Published on January 16, 2013, by in General.

The most powerful backers of the top-two system in California consistently argued that if California passed the top-two voter measure in June 2010, the type of Republicans elected would change, from “extremists” to “moderates.” These backers included the Chamber of Commerce, the Silicon Valley Leadership Group, and almost all of the state’s largest newspapers.

On the evening of January 15, the U.S. House voted on whether to increase the Hurricane Sandy relief fund from $17 billion to $50 billion. The Senate had already passed the $50 billion figure, which included $20 billion to repair bridges and roads, $4 for the Army Corps of Engineers, and $6.5 billion for the disaster relief fund. The roll call vote on increasing the bill to $50 billion passed narrowly, with virtual unanimous Democratic support, and the votes of some Republicans. Among the Republicans in the House, the vote on this amendment, the Freylinghuysen amendment, was 38 “yes”; 190 “no”; and 4 not voting.

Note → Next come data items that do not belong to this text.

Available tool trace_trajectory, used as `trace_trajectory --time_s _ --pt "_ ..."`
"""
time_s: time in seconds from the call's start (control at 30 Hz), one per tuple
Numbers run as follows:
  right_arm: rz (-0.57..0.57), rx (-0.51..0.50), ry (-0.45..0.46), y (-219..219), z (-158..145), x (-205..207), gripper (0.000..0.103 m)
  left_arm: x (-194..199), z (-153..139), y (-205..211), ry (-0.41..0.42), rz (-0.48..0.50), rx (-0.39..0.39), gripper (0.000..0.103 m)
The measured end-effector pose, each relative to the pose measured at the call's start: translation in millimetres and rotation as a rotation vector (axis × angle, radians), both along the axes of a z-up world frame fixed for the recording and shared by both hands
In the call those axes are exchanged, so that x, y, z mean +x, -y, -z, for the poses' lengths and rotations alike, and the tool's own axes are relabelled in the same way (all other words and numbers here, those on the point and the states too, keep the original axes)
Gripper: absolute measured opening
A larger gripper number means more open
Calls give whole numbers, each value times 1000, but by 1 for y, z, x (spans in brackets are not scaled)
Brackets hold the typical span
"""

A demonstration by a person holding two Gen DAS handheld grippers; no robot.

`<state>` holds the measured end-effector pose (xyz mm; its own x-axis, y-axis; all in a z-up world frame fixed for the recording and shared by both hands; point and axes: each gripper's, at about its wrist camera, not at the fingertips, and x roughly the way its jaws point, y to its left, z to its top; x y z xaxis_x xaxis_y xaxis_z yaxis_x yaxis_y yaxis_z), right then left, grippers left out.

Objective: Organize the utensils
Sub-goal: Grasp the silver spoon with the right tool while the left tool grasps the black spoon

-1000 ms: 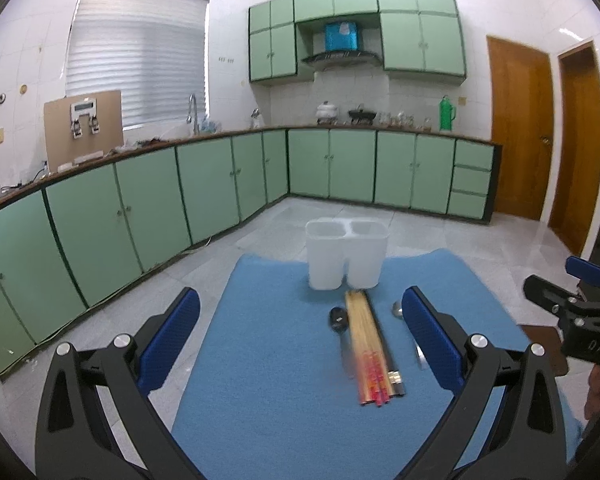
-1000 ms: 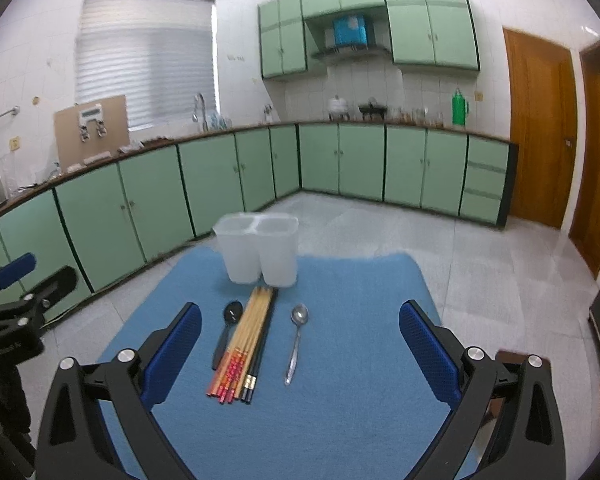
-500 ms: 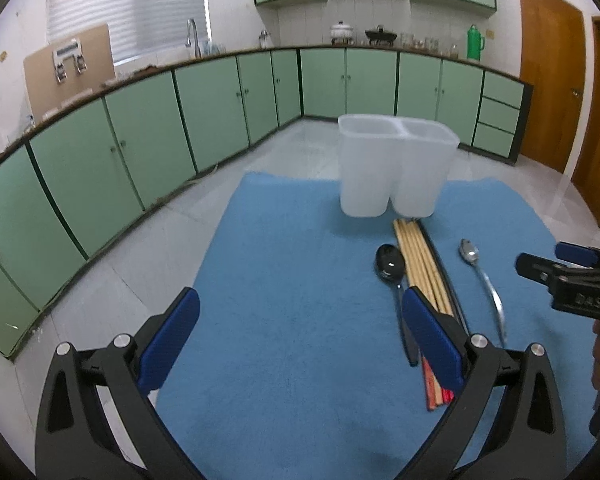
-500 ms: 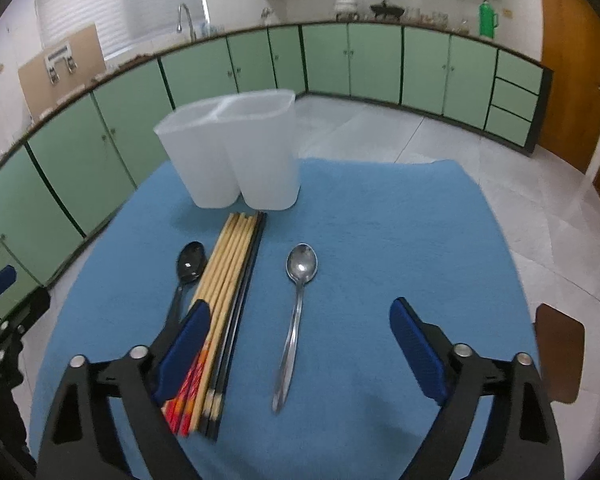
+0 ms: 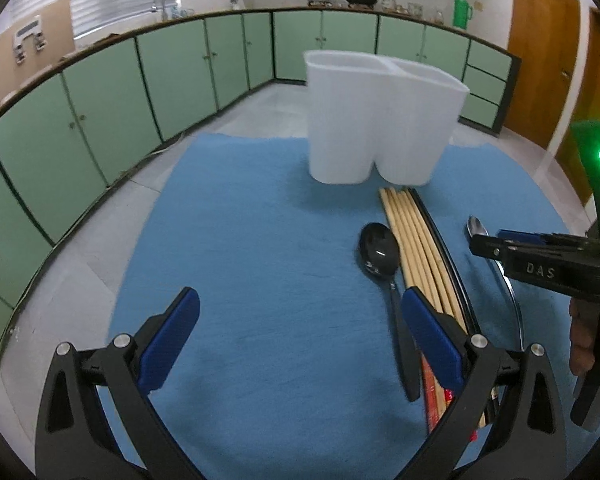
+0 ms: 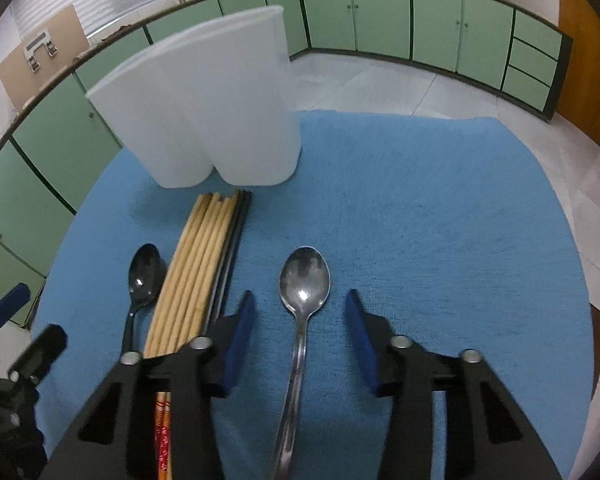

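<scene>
On the blue mat (image 5: 260, 260) lie a black spoon (image 5: 378, 252), a bundle of wooden and black chopsticks (image 5: 416, 240) and a silver spoon (image 6: 305, 276). Behind them stands a white two-compartment holder (image 6: 204, 100), also in the left wrist view (image 5: 380, 120). My right gripper (image 6: 299, 300) hangs low over the silver spoon; its jaws are closing, with the spoon's neck between them and the pads clear of it. My left gripper (image 5: 300, 304) is open over bare mat, left of the black spoon, its right finger covering the chopsticks' near ends.
The mat covers a table in a kitchen with green cabinets (image 5: 100, 112) and a pale tiled floor (image 6: 380, 84) beyond it. A brown door (image 5: 540, 52) is at the right. A hand holds the right gripper's handle (image 5: 592, 320).
Both grippers have come down and forward toward the mat and tilted downward. The right jaws have narrowed from wide open, now straddling the silver spoon. The left jaws stay wide.
</scene>
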<state>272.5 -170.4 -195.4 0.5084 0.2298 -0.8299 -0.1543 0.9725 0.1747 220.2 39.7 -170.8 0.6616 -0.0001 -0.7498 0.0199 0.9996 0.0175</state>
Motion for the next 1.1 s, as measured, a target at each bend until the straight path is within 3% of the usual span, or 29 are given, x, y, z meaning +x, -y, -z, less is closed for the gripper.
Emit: trace_trajectory --time_s 0.1,0.6,0.9,1.1 --pt "-3 -10 3 2 1 1 24 11 7 9 -21 21 -4 98" --pt "-18 -9 24 7 3 -3 23 43 41 26 -117 34 47 98" --pt "-29 -22 26 6 2 -4 23 42 41 14 -125 16 40 99" --pt "-35 -25 15 3 1 3 25 51 32 30 -114 35 41 98"
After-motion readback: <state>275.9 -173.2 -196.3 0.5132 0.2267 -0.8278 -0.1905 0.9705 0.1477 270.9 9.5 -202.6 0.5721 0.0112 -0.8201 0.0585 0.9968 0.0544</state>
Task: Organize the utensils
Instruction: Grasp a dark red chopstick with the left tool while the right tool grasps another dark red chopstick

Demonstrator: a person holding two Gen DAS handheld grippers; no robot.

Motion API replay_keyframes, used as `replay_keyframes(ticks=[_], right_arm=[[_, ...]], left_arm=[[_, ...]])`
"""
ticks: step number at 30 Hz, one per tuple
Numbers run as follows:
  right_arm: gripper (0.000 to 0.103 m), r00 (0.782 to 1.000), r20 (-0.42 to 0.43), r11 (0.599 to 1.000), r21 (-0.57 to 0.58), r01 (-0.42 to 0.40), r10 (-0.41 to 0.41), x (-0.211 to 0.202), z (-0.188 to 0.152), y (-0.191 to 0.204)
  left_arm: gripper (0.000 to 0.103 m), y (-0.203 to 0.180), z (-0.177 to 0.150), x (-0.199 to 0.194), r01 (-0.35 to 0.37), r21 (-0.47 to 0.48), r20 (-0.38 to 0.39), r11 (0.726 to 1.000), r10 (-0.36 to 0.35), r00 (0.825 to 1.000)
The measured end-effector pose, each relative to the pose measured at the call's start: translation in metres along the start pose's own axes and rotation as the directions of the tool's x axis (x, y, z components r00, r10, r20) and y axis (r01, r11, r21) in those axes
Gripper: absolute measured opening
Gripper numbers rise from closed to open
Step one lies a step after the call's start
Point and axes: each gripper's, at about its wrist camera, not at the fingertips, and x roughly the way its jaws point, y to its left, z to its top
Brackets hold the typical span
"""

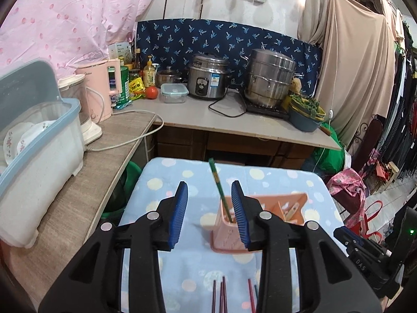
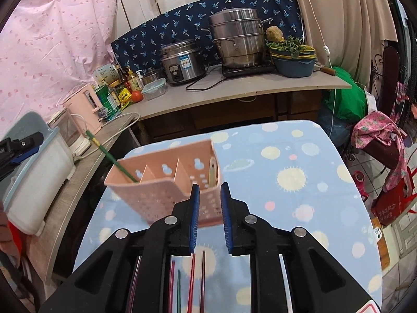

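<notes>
A pink perforated utensil holder [image 1: 229,232] [image 2: 156,195] stands on the blue dotted tablecloth [image 1: 161,182] [image 2: 299,182]. A green chopstick [image 1: 216,180] [image 2: 114,160] leans in its end compartment, and a pale utensil [image 2: 212,174] sits in the opposite end compartment. My left gripper [image 1: 209,184] is open just in front of the holder; the green chopstick shows in the gap, free of both pads. My right gripper [image 2: 210,185] is open by a narrow gap with nothing in it, close to the holder's side. Several red and dark chopsticks [image 1: 221,294] [image 2: 191,281] lie on the cloth beneath both grippers.
A wooden counter runs along the left with a lidded dish box [image 1: 39,161] [image 2: 34,172] and a pink kettle [image 1: 101,91]. The back counter holds a rice cooker [image 1: 208,78] [image 2: 182,62], a steamer pot [image 1: 271,78] [image 2: 237,39] and a bowl of greens [image 1: 307,112].
</notes>
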Motion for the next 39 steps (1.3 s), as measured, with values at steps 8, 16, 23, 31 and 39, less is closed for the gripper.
replay_keyframes(ticks=[8, 16, 23, 31, 39], right_arm=[[0.018, 0.999, -0.048, 0.999, -0.052, 0.012, -0.014, -0.033, -0.06, 0.01], [0.018, 0.991, -0.128, 0.997, -0.081, 0.012, -0.023, -0.049, -0.127, 0.016], [0.018, 0.978, -0.206, 0.998, -0.058, 0.016, -0.028, -0.053, -0.175, 0.009], [0.018, 0.964, -0.265, 0.999, -0.051, 0.014, -0.027, -0.045, -0.212, 0.008], [0.018, 0.959, -0.281, 0.998, -0.063, 0.015, -0.032, -0.035, -0.226, 0.013]], left_arm=[[0.033, 0.008, -0.054, -0.019, -0.007, 0.006, -0.062, 1.0, 0.008, 0.998], [0.033, 0.015, -0.123, -0.027, -0.017, 0.016, -0.16, 1.0, 0.019, 0.987], [0.033, 0.022, -0.176, -0.028, -0.034, 0.012, -0.241, 0.999, 0.036, 0.97], [0.033, 0.024, -0.229, -0.026, -0.024, 0.024, -0.334, 0.999, 0.03, 0.942], [0.033, 0.026, -0.259, -0.027, -0.018, 0.019, -0.385, 1.0, 0.024, 0.922]])
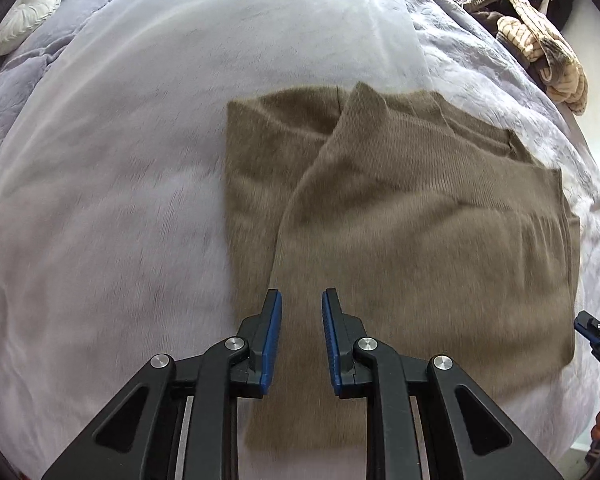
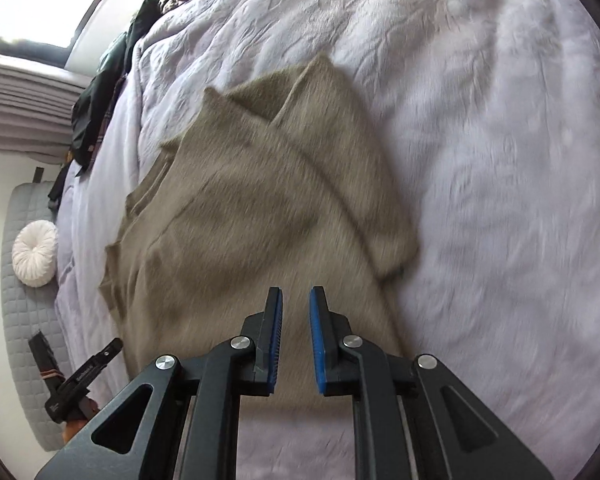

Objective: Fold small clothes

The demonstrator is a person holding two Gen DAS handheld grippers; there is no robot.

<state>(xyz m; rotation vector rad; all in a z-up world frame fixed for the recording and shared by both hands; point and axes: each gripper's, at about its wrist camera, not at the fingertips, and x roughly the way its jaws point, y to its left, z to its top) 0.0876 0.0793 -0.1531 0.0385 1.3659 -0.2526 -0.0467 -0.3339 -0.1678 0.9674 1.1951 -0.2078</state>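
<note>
An olive-brown knit garment (image 1: 412, 216) lies partly folded on the pale lilac bed cover, with one flap laid diagonally over the rest. It also shows in the right wrist view (image 2: 240, 224). My left gripper (image 1: 302, 300) is open and empty, hovering over the garment's near edge. My right gripper (image 2: 295, 298) is open and empty, also above the garment's near part. The tip of the right gripper shows at the right edge of the left wrist view (image 1: 596, 336). The left gripper shows at the lower left of the right wrist view (image 2: 84, 376).
The lilac bed cover (image 1: 120, 184) spreads wide to the left of the garment. A pile of striped and dark clothes (image 1: 536, 40) lies at the bed's far right. A round white cushion (image 1: 24, 16) sits at the far left corner. A grey quilted headboard (image 2: 24, 320) stands beside it.
</note>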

Among the 24 Republicans in the House from top-two states, the vote was 4 “yes”; 19 “no”; and one not voting. For the entire roll call, see here. The ratio of “yes” votes to “no” votes for Republicans from the top-two states was virtually identical to the ratio of “yes” and “no” votes for all Republicans in the House.

Nothing in this blog post should be taken as expressing any opinion on whether the Freylinghuysen is good public policy or bad public policy. Nor should anything in this blog post be taken to indicate agreement with the terms “extremist” or “moderate” as applied to members of Congress. The purpose of this post is to rebut the idea, pushed by so many influential Californians in 2010, that the top-two system was a magic device to change the behavior of California’s politicians. Only one of the fifteen California Republican U.S. House members, Jeff Denham, voted for the Freylinghuysen amendment.

17 Responses

  1. Jim Riley

    Opponents of Top 2 have latched onto the notion that its purpose was to produce more “moderate” representatives. If it doesn’t, then there is no reason not to go back to the old system.

    But the simple purpose of Top 2 is so that all voter may choose their representatives. For a while, opponents latched onto a claim that unaffiliated voters in California could choose a primary – if the party let them. But this did not let them vote for any candidate. Opponents of Top 2 have apparently recognized how disingenuous this claim and have not been using it lately.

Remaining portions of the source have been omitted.